◆ BRIEF:
Repeat the lines of the data exactly, from the first one through the one that contains "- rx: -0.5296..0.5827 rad".

[GIVEN DATA]

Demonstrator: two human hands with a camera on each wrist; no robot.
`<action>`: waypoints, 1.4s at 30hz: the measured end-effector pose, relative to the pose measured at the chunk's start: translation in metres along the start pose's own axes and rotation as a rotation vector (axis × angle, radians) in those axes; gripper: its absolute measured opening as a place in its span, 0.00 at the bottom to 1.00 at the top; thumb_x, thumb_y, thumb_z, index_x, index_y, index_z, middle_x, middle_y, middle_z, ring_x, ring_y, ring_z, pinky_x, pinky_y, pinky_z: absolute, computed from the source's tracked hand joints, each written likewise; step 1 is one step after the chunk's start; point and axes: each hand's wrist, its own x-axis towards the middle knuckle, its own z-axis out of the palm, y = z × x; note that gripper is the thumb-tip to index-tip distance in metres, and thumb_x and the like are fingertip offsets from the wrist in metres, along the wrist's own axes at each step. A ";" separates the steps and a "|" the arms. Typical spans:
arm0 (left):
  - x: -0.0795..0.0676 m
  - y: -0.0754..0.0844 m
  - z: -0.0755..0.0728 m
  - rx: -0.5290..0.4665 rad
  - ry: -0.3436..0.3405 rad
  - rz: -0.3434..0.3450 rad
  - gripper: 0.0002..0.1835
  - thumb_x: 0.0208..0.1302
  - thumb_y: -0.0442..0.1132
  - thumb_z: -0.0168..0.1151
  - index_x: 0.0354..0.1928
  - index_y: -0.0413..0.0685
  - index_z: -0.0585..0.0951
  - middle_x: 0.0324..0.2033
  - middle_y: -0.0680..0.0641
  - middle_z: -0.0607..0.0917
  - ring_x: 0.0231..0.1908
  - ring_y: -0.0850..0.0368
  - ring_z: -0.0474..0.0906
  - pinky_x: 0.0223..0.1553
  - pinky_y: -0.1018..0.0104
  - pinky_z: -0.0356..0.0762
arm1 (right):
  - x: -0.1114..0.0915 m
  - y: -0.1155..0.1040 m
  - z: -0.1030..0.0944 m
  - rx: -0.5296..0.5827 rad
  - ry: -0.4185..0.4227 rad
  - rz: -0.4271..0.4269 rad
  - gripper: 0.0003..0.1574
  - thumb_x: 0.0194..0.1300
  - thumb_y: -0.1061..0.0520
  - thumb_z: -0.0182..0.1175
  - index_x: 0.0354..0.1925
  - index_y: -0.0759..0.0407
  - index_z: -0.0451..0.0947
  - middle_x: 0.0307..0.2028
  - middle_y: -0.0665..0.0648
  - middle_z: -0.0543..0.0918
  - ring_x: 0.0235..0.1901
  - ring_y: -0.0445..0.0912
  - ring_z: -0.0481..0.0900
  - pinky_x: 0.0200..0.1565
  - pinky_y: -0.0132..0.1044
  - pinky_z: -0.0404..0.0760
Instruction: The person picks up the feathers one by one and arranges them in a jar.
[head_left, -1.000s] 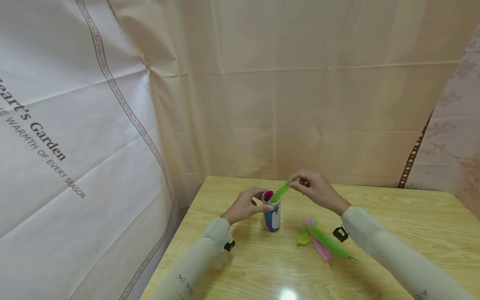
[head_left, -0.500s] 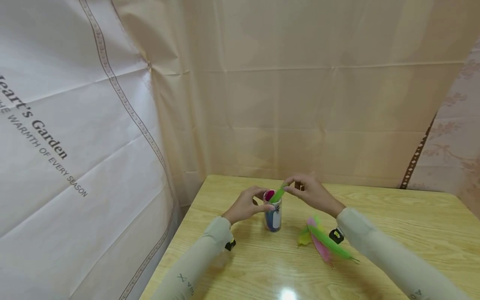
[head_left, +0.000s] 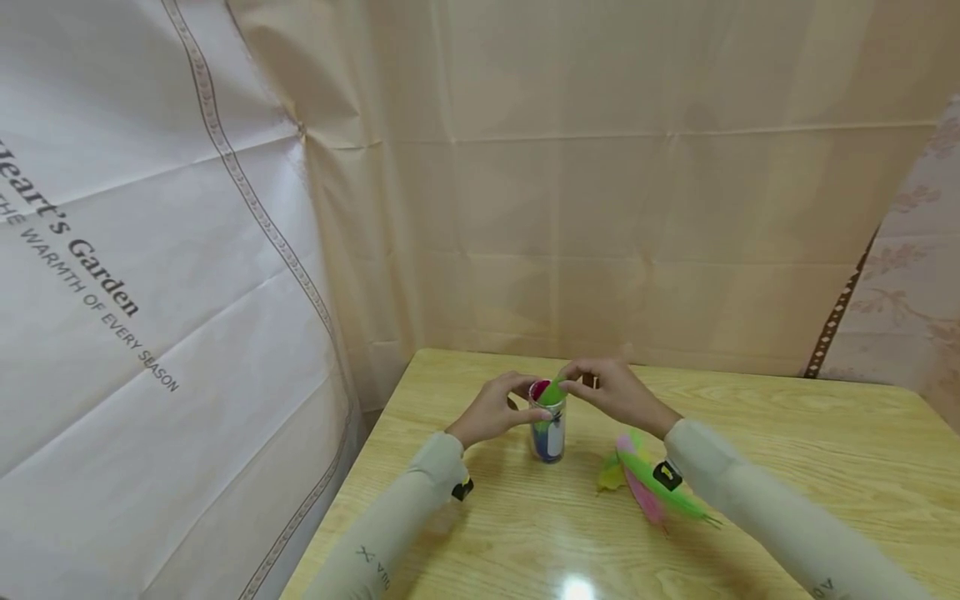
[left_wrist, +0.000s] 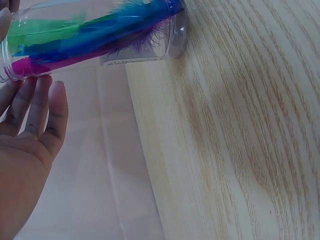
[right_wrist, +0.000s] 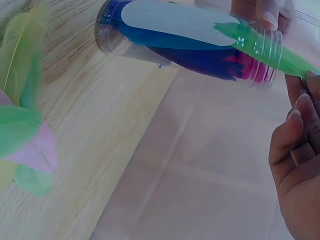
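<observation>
A clear plastic jar (head_left: 549, 446) with a pale label stands upright on the table. My left hand (head_left: 491, 410) grips it near the rim, thumb on one side and fingers on the other. Blue feathers (left_wrist: 105, 37) and a magenta feather (left_wrist: 42, 64) are inside. Between thumb and fingertips, my right hand (head_left: 618, 393) pinches the end of a green feather (right_wrist: 290, 62), most of which is down inside the jar's mouth. Right of the jar lie loose feathers: a green one (head_left: 652, 479), a pink one (head_left: 642, 498) and a yellow one (head_left: 611, 475).
The light wood table (head_left: 510, 533) has its far edge just beyond the hands. A beige cloth (head_left: 555, 208) hangs behind it, and a white printed cloth (head_left: 187, 317) hangs on the left. My right wrist camera (head_left: 667, 475) hangs over the loose feathers.
My right hand has moved left and down toward the jar, sliding the green feather deeper into it. My left hand has kept its grip on the jar.
</observation>
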 end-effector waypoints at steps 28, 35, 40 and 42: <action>0.001 -0.003 -0.003 -0.001 -0.015 0.021 0.29 0.63 0.59 0.72 0.65 0.64 0.80 0.51 0.60 0.81 0.49 0.63 0.78 0.46 0.66 0.82 | 0.016 0.001 0.019 -0.061 -0.090 0.056 0.04 0.72 0.55 0.67 0.41 0.50 0.88 0.38 0.45 0.87 0.24 0.44 0.76 0.25 0.34 0.77; 0.002 -0.004 -0.002 -0.005 -0.007 0.037 0.28 0.63 0.57 0.72 0.65 0.65 0.80 0.51 0.60 0.81 0.50 0.63 0.78 0.45 0.65 0.82 | 0.019 0.003 0.020 -0.075 -0.090 0.046 0.06 0.71 0.54 0.67 0.44 0.51 0.89 0.39 0.44 0.88 0.24 0.45 0.76 0.25 0.34 0.76; 0.003 -0.005 -0.001 -0.006 -0.005 0.038 0.29 0.63 0.58 0.72 0.65 0.66 0.80 0.53 0.55 0.82 0.50 0.60 0.79 0.44 0.65 0.83 | 0.018 0.002 0.017 -0.067 -0.076 0.051 0.06 0.71 0.55 0.68 0.44 0.52 0.89 0.39 0.45 0.88 0.24 0.46 0.77 0.25 0.34 0.77; 0.003 -0.005 -0.001 -0.010 -0.005 0.036 0.29 0.63 0.58 0.73 0.65 0.65 0.80 0.54 0.51 0.83 0.50 0.58 0.79 0.45 0.64 0.83 | 0.017 0.002 0.015 -0.057 -0.062 0.051 0.05 0.71 0.55 0.68 0.43 0.52 0.89 0.40 0.46 0.88 0.24 0.46 0.77 0.25 0.34 0.76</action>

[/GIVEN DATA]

◆ EXERCISE RESPONSE:
Demonstrator: two human hands with a camera on each wrist; no robot.
`<action>`: waypoints, 1.4s at 30hz: the measured end-effector pose, relative to the pose measured at the chunk's start: translation in metres along the start pose's own axes and rotation as a rotation vector (axis × angle, radians) in those axes; gripper: its absolute measured opening as a place in its span, 0.00 at the bottom to 1.00 at the top; thumb_x, thumb_y, thumb_z, index_x, index_y, index_z, middle_x, middle_y, middle_z, ring_x, ring_y, ring_z, pinky_x, pinky_y, pinky_z: absolute, computed from the source's tracked hand joints, each written likewise; step 1 is one step after the chunk's start; point and axes: each hand's wrist, its own x-axis towards the middle knuckle, its own z-axis out of the palm, y = z × x; note that gripper is the thumb-tip to index-tip distance in metres, and thumb_x and the like are fingertip offsets from the wrist in metres, along the wrist's own axes at each step. A ";" separates the steps and a "|" the arms. Typical spans:
arm0 (left):
  - x: -0.0795..0.0676 m
  - y: -0.0754..0.0844 m
  - z: -0.0755..0.0728 m
  - rx: -0.5290..0.4665 rad
  - ry: -0.3436..0.3405 rad
  - rz: -0.3434..0.3450 rad
  - gripper: 0.0002..0.1835
  - thumb_x: 0.0208..0.1302
  - thumb_y: -0.0442..0.1132
  - thumb_z: -0.0168..0.1151
  - index_x: 0.0354..0.1928
  - index_y: -0.0413..0.0685
  - index_z: -0.0585..0.0951
  - middle_x: 0.0324..0.2033
  - middle_y: -0.0680..0.0641
  - middle_z: -0.0607..0.0917
  - ring_x: 0.0231..0.1908
  - ring_y: -0.0850..0.0368
  - ring_z: -0.0474..0.0906
  - pinky_x: 0.0223..0.1553
  - pinky_y: -0.1018..0.0104
  - pinky_z: -0.0356..0.0762
arm1 (right):
  - x: -0.1114..0.0915 m
  - y: -0.1155..0.1040 m
  - z: -0.1030..0.0944 m
  - rx: -0.5296..0.5827 rad

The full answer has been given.